(Description of the task) Output only the lines of the entries that follow, starting at the one with "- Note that" and running down to the one with "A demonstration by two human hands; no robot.", both included and unchanged.

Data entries
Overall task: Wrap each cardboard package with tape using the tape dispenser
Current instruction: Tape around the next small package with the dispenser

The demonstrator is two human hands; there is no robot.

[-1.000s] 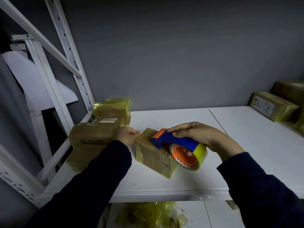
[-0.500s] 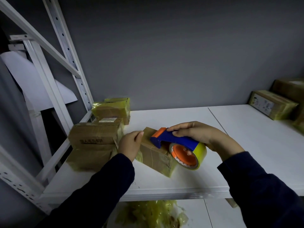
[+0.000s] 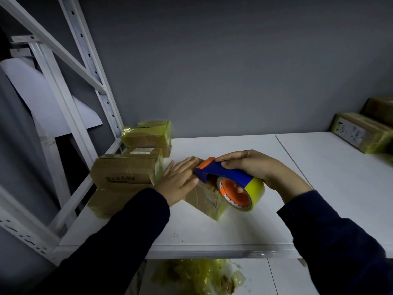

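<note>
Now left hand [image 3: 180,179] flat on package [image 3: 209,200]; right hand [image 3: 253,167] grips dispenser [image 3: 225,174].

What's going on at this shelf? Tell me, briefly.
A person is taping a small cardboard box on the white shelf. The left hand lies flat on top of the box, holding it down. The right hand grips a blue and orange tape dispenser, whose front end is on the box. A stack of taped boxes sits to the left.
</note>
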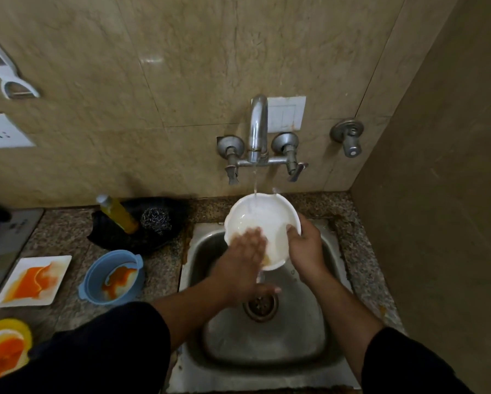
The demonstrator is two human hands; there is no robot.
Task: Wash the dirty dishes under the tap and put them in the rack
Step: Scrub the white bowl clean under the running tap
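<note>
Beige marbled wall tiles (96, 66), catching a soft glint of light, meet a darker side wall (452, 137) above a speckled granite counter (59, 226), a white socket (2, 132) at left.

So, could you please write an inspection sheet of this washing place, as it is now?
Surface: speckled stone counter around a steel sink.
Job's things: white bowl under the running tap, brownish residue inside; blue bowl, square plate and yellow dish at the left, all orange-stained; rack not in view.
Clutter: soap bottle and steel scrubber on a dark tray.
Grips: left hand flat inside the white bowl; right hand holds its rim.
Cables: nothing seen.
Surroundings: tiled wall, switch plate, wall socket, spare valve.
</note>
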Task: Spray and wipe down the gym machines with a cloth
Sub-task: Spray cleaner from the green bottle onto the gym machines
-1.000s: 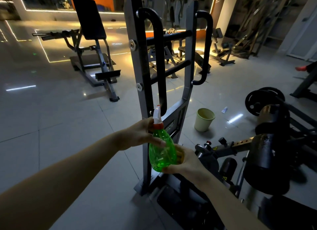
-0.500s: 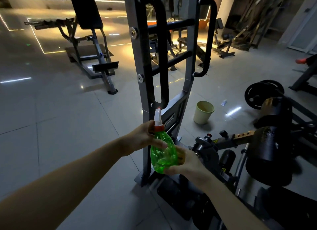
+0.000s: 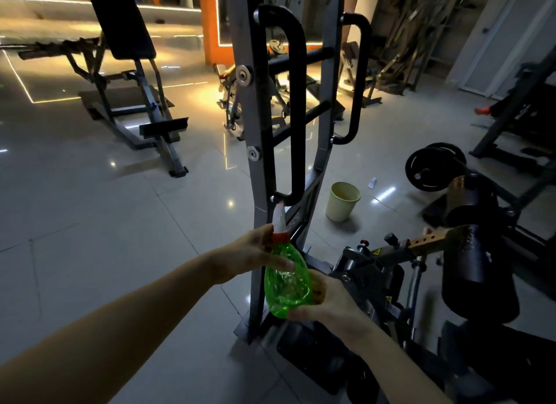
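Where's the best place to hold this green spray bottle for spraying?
Grip the spray bottle at its narrow neck, under the orange collar, from the near side behind the white trigger head: it stands upright, seems to face the grey upright, and its body bulges wide.

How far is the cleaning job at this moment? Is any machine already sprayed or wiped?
Done: nothing that shows; the grey machine frame bears no visible spray or wipe marks in this dim light. In hand: the left hand grips the green spray bottle near its neck, and the right hand holds its base, with something yellowish, perhaps the cloth, behind it. Left: spraying and wiping the machines.
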### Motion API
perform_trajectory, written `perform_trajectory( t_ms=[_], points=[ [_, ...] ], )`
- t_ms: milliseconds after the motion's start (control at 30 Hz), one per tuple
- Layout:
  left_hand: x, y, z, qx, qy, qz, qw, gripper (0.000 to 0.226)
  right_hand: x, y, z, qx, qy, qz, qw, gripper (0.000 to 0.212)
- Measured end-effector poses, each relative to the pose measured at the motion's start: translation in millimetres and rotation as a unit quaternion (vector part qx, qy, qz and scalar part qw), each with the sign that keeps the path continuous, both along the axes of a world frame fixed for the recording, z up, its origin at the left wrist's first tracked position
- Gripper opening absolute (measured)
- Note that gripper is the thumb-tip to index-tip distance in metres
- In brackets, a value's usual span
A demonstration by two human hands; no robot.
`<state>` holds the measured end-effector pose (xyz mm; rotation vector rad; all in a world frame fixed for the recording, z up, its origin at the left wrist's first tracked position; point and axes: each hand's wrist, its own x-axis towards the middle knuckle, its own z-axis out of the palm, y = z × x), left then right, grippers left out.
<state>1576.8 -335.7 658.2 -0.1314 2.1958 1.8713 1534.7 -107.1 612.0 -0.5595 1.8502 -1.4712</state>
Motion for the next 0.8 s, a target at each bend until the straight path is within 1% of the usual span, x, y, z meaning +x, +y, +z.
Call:
perform_trajectory(
  t_ms=[167,267,400,533,667,800],
  points=[
    [-4.9,-37.5,27.8,-0.012,0.026,-0.060,0.998,0.048,17.2,-34.3,22.4,-0.007,0.023,-0.048,0.999,0.071],
    [-5.5,-56.7,43.4,-0.017,0.048,-0.097,0.994,0.047,26.8,-52.4,36.3,-0.022,0.039,-0.073,0.996,0.061],
    [-6.5,-75.6,64.6,-0.005,0.078,-0.128,0.989,0.050,39.3,-74.5,56.0,-0.054,0.048,-0.118,0.990,0.068],
    [-9.7,-92.6,92.2,-0.006,0.110,-0.155,0.982,0.049,45.9,-92.6,83.7,-0.063,0.080,-0.137,0.985,0.056],
    [-11.0,-104.3,118.7,-0.018,0.135,-0.177,0.975,0.039,50.9,-105.4,108.2,-0.068,0.123,-0.153,0.978,0.054],
    [-19.5,-118.9,131.1,0.001,0.128,-0.185,0.974,0.055,51.7,-120.0,120.1,-0.067,0.142,-0.160,0.974,0.054]
  ],
)
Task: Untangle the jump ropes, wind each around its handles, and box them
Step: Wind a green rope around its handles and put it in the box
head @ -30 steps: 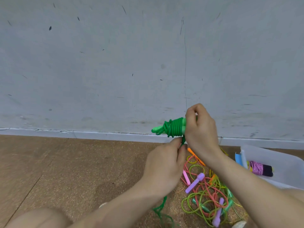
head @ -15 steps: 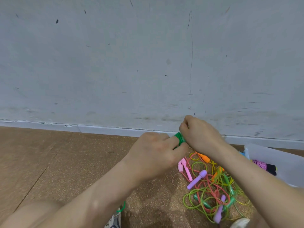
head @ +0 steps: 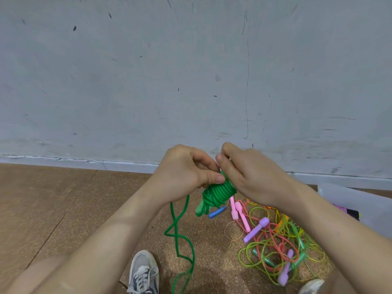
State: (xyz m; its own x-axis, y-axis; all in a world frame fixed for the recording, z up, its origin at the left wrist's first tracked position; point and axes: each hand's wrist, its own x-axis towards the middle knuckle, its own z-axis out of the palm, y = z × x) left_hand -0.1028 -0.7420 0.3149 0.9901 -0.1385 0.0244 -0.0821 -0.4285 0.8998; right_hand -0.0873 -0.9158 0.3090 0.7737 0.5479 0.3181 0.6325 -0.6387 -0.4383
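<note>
A brown cork floor (head: 63,209) meets a grey wall (head: 127,81). Low down, a grey sneaker (head: 144,270) stands on the floor. Just right of it, a loose green rope tail (head: 180,228) hangs in wiggly loops from the hands to the bottom edge.

The left hand (head: 182,170) is up in the air. Its fingers are curled and its thumb presses on the green jump rope (head: 219,190), so it holds it tight. The rope is wound many times round its handles into a fat bundle. 1 handle end (head: 200,207) pokes out below. The right hand (head: 254,177) grips the top of the same bundle, with its fingers curled round it.

Under the hands, on the floor, lie a blue handle (head: 217,212), 2 pink handles (head: 239,211) and a purple handle (head: 256,229). Next to them is a tangled pile of ropes (head: 273,249), yellow-green, orange and pink.

At the far right is a clear plastic box (head: 364,211). A wound pink rope (head: 340,207) peeks out inside it, partly hidden by the arm.
</note>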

(Solved exercise)
- Note that gripper is the thumb-tip to index-tip distance in metres
- In brackets, a value's usual span
A demonstration by two human hands; no robot.

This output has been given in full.